DIRECTIONS FOR THIS TASK
Every line of the data below is to be retyped exactly.

--------

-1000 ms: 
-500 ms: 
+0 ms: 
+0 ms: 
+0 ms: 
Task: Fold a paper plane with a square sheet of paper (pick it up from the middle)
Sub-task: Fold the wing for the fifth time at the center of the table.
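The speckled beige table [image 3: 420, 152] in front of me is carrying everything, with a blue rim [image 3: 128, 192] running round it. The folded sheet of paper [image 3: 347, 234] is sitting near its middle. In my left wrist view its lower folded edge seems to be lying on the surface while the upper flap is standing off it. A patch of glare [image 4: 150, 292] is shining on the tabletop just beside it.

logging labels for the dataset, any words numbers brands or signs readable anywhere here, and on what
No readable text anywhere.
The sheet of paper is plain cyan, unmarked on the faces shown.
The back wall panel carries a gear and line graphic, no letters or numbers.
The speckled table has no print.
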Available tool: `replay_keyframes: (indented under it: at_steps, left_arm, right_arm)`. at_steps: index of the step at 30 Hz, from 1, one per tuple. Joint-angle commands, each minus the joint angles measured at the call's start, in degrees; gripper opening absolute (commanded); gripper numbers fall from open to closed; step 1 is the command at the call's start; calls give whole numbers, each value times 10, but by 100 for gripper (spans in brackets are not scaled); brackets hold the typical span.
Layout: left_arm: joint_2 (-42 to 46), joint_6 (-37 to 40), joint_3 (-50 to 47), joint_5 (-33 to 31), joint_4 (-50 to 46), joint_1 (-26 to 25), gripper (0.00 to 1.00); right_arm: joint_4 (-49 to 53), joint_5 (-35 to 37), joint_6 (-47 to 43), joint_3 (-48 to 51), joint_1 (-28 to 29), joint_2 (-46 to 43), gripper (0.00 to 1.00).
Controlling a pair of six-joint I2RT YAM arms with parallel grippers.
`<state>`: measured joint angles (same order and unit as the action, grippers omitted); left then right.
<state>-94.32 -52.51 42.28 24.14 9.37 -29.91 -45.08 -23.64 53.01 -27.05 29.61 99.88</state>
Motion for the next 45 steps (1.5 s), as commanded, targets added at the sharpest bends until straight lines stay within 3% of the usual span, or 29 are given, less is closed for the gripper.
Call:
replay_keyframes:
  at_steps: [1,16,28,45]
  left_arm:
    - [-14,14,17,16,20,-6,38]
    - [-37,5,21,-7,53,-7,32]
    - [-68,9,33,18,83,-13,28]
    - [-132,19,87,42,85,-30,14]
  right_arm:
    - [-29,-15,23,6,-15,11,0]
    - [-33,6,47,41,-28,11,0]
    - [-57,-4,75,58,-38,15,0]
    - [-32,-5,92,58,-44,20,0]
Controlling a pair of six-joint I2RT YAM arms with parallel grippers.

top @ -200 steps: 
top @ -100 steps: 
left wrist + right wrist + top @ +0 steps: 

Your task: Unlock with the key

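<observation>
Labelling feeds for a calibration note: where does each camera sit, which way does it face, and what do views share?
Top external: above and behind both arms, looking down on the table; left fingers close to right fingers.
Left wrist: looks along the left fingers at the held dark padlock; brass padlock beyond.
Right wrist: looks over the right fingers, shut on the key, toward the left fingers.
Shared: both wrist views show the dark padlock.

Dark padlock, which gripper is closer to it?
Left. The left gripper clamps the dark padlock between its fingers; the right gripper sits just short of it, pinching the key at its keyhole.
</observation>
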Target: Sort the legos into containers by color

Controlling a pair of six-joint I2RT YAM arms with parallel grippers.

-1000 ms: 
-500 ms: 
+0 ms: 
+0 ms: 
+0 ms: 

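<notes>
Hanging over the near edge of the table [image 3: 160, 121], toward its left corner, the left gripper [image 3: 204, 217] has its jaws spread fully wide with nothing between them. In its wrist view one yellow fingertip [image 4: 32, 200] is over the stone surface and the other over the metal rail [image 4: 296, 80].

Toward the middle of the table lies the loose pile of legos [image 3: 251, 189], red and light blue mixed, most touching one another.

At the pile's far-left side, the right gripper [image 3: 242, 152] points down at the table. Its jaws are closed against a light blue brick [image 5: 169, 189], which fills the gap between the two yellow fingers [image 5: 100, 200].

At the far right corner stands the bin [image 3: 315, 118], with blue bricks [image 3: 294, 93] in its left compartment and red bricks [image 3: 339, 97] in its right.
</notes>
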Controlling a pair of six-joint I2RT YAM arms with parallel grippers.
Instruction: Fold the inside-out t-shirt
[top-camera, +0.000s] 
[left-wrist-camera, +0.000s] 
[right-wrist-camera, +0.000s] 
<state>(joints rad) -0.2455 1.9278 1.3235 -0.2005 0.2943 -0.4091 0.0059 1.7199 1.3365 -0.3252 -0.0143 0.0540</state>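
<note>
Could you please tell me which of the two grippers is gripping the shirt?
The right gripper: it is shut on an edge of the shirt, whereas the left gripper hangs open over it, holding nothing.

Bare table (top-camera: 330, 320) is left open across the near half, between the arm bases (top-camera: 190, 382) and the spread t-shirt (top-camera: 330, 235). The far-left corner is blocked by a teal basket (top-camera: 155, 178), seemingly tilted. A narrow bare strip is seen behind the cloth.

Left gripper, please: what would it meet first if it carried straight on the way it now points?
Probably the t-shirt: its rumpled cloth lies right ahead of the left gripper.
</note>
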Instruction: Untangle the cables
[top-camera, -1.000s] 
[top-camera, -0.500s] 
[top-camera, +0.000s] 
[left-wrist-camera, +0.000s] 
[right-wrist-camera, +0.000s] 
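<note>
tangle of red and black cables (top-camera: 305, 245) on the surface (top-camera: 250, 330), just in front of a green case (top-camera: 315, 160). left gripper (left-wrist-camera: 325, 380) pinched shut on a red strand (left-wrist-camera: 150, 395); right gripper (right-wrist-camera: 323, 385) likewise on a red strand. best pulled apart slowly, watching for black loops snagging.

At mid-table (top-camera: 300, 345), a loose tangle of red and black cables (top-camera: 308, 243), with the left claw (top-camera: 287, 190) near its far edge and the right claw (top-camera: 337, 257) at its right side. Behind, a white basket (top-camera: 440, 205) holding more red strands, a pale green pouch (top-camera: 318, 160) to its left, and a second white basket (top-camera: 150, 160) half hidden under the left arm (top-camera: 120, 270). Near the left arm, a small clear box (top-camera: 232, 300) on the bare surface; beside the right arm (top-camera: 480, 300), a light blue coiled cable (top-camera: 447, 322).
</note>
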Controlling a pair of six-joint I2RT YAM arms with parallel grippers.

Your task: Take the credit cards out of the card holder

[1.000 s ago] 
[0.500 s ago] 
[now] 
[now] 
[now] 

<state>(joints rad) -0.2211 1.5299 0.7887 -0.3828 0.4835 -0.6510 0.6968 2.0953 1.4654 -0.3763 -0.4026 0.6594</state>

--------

EXERCISE OUTPUT
-1000 ms: 
-500 ms: 
+0 ms: 
+0 ms: 
+0 ms: 
Task: Fold a paper plane with a square sheet of paper (pick it up from the middle)
Sub-task: Fold the wing for the fifth time at the center of the table.
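The speckled beige table [image 3: 420, 152] in front of me is carrying everything, with a blue rim [image 3: 128, 192] running round it. The folded sheet of paper [image 3: 347, 234] is sitting near its middle. In my left wrist view its lower folded edge seems to be lying on the surface while the upper flap is standing off it. A patch of glare [image 4: 150, 292] is shining on the tabletop just beside it.

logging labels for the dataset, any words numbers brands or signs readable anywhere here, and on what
No readable text anywhere.
The sheet of paper is plain cyan, unmarked on the faces shown.
The back wall panel carries a gear and line graphic, no letters or numbers.
The speckled table has no print.
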Available tool: `replay_keyframes: (indented under it: at_steps, left_arm, right_arm)`. at_steps: index of the step at 30 Hz, from 1, one per tuple. Joint-angle commands, each minus the joint angles measured at the call's start, in degrees; gripper opening absolute (commanded); gripper numbers fall from open to closed; step 1 is the command at the call's start; calls give whole numbers, each value times 10, but by 100 for gripper (spans in brackets are not scaled); brackets hold the typical span.
Layout: left_arm: joint_2 (-42 to 46), joint_6 (-37 to 40), joint_3 (-50 to 47), joint_5 (-33 to 31), joint_4 (-50 to 46), joint_1 (-26 to 25), gripper (0.00 to 1.00); right_arm: joint_4 (-49 to 53), joint_5 (-35 to 37), joint_6 (-47 to 43), joint_3 (-48 to 51), joint_1 (-28 to 29), joint_2 (-46 to 43), gripper (0.00 to 1.00).
Controlling a pair of six-joint I2RT YAM arms with parallel grippers.
`<state>`: measured joint angles (same order and unit as the action, grippers omitted); left then right.
<state>-94.32 -52.51 42.28 24.14 9.37 -29.91 -45.08 -23.64 53.01 -27.05 29.61 99.88</state>
Motion for the next 45 steps (1.5 s), as commanded, targets added at the sharpest bends until straight lines stay within 3% of the usual span, or 29 are given, less is closed for the gripper.
Call:
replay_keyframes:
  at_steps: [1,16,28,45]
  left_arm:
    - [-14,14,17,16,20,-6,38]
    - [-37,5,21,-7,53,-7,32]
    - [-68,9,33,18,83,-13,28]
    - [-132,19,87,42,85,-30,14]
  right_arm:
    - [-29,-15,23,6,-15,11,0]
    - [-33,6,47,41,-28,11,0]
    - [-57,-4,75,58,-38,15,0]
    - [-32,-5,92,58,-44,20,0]
Controlling a pair of six-joint I2RT YAM arms with parallel grippers.

top @ -200 steps: 
top @ -100 steps: 
left wrist + right wrist + top @ +0 steps: 

Your task: Unlock with the key

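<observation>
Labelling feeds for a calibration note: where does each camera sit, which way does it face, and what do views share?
Top external: above and behind both arms, looking down on the table; left fingers close to right fingers.
Left wrist: looks along the left fingers at the held dark padlock; brass padlock beyond.
Right wrist: looks over the right fingers, shut on the key, toward the left fingers.
Shared: both wrist views show the dark padlock.

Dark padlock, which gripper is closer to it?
Left. The left gripper clamps the dark padlock between its fingers; the right gripper sits just short of it, pinching the key at its keyhole.
</observation>
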Target: Sort the legos into containers by color

Controlling a pair of six-joint I2RT YAM arms with parallel grippers.

-1000 ms: 
-500 ms: 
+0 ms: 
+0 ms: 
+0 ms: 

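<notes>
Hanging over the near edge of the table [image 3: 160, 121], toward its left corner, the left gripper [image 3: 204, 217] has its jaws spread fully wide with nothing between them. In its wrist view one yellow fingertip [image 4: 32, 200] is over the stone surface and the other over the metal rail [image 4: 296, 80].

Toward the middle of the table lies the loose pile of legos [image 3: 251, 189], red and light blue mixed, most touching one another.

At the pile's far-left side, the right gripper [image 3: 242, 152] points down at the table. Its jaws are closed against a light blue brick [image 5: 169, 189], which fills the gap between the two yellow fingers [image 5: 100, 200].

At the far right corner stands the bin [image 3: 315, 118], with blue bricks [image 3: 294, 93] in its left compartment and red bricks [image 3: 339, 97] in its right.
</notes>
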Controlling a pair of six-joint I2RT YAM arms with parallel grippers.
Instruction: Fold the inside-out t-shirt
[top-camera, +0.000s] 
[left-wrist-camera, +0.000s] 
[right-wrist-camera, +0.000s] 
<state>(joints rad) -0.2455 1.9278 1.3235 -0.2005 0.2943 -0.4091 0.0059 1.7199 1.3365 -0.3252 -0.0143 0.0540</state>
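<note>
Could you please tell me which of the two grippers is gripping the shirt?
The right gripper: it is shut on an edge of the shirt, whereas the left gripper hangs open over it, holding nothing.

Bare table (top-camera: 330, 320) is left open across the near half, between the arm bases (top-camera: 190, 382) and the spread t-shirt (top-camera: 330, 235). The far-left corner is blocked by a teal basket (top-camera: 155, 178), seemingly tilted. A narrow bare strip is seen behind the cloth.

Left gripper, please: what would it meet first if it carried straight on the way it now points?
Probably the t-shirt: its rumpled cloth lies right ahead of the left gripper.
</note>
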Instruction: Untangle the cables
[top-camera, -1.000s] 
[top-camera, -0.500s] 
[top-camera, +0.000s] 
[left-wrist-camera, +0.000s] 
[right-wrist-camera, +0.000s] 
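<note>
tangle of red and black cables (top-camera: 305, 245) on the surface (top-camera: 250, 330), just in front of a green case (top-camera: 315, 160). left gripper (left-wrist-camera: 325, 380) pinched shut on a red strand (left-wrist-camera: 150, 395); right gripper (right-wrist-camera: 323, 385) likewise on a red strand. best pulled apart slowly, watching for black loops snagging.

At mid-table (top-camera: 300, 345), a loose tangle of red and black cables (top-camera: 308, 243), with the left claw (top-camera: 287, 190) near its far edge and the right claw (top-camera: 337, 257) at its right side. Behind, a white basket (top-camera: 440, 205) holding more red strands, a pale green pouch (top-camera: 318, 160) to its left, and a second white basket (top-camera: 150, 160) half hidden under the left arm (top-camera: 120, 270). Near the left arm, a small clear box (top-camera: 232, 300) on the bare surface; beside the right arm (top-camera: 480, 300), a light blue coiled cable (top-camera: 447, 322).
</note>
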Controlling a pair of six-joint I2RT YAM arms with parallel grippers.

Your task: Take the credit cards out of the card holder

[1.000 s ago] 
[0.500 s ago] 
[now] 
[now] 
[now] 

<state>(joints rad) -0.2211 1.5299 0.7887 -0.3828 0.4835 -0.6510 0.6968 2.0953 1.4654 -0.3763 -0.4026 0.6594</state>

Nothing else remains to be done in this exercise.